◆ GIVEN MATERIAL:
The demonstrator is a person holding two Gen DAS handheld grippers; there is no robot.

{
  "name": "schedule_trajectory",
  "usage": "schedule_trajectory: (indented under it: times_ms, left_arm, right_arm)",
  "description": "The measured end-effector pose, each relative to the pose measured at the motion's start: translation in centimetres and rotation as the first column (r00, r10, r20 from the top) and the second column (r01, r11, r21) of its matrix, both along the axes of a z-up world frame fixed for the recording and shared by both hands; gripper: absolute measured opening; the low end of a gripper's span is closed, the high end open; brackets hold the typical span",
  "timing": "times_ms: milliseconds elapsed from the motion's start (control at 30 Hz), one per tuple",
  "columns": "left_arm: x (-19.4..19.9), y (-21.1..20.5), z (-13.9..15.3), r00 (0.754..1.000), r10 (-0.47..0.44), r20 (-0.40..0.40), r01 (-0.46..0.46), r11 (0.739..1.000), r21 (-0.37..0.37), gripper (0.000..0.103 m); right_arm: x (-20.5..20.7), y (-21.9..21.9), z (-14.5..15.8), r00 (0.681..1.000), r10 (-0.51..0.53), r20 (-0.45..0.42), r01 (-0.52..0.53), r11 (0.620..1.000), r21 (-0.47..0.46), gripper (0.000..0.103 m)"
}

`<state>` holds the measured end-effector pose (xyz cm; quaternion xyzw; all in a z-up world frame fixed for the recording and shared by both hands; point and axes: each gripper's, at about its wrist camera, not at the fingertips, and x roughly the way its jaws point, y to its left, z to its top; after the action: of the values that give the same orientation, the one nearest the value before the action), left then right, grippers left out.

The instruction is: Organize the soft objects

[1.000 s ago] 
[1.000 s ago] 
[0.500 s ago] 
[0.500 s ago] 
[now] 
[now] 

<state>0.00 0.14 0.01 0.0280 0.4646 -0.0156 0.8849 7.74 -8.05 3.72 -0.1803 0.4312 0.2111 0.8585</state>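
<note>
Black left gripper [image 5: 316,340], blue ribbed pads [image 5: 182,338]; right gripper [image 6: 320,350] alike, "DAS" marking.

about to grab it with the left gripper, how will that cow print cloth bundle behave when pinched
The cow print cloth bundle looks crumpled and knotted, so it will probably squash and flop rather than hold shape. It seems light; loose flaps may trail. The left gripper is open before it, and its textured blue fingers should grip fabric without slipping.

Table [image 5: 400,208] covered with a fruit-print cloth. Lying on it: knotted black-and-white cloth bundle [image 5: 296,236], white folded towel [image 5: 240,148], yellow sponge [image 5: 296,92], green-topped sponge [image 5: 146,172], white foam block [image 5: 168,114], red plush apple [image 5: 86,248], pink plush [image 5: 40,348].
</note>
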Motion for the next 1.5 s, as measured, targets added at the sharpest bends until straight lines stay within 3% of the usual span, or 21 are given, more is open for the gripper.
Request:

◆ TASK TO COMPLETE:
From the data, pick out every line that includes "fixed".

◆ TASK RESULT:
  "description": "The measured end-effector pose, each relative to the pose measured at the motion's start: translation in centimetres and rotation as the first column (r00, r10, r20 from the top) and the second column (r01, r11, r21) of its matrix, both along the axes of a z-up world frame fixed for the recording and shared by both hands; gripper: absolute measured opening; the low end of a gripper's span is closed, the high end open; brackets hold the typical span",
`<state>` holds the measured end-effector pose (xyz cm; quaternion xyzw; all in a z-up world frame fixed for the recording and shared by both hands; point and axes: each gripper's, at about its wrist camera, not at the fingertips, and x roughly the way its jaws point, y to its left, z to its top; after the action: of the values that give the same orientation, the one nearest the value before the action), left then right, grippers left out.

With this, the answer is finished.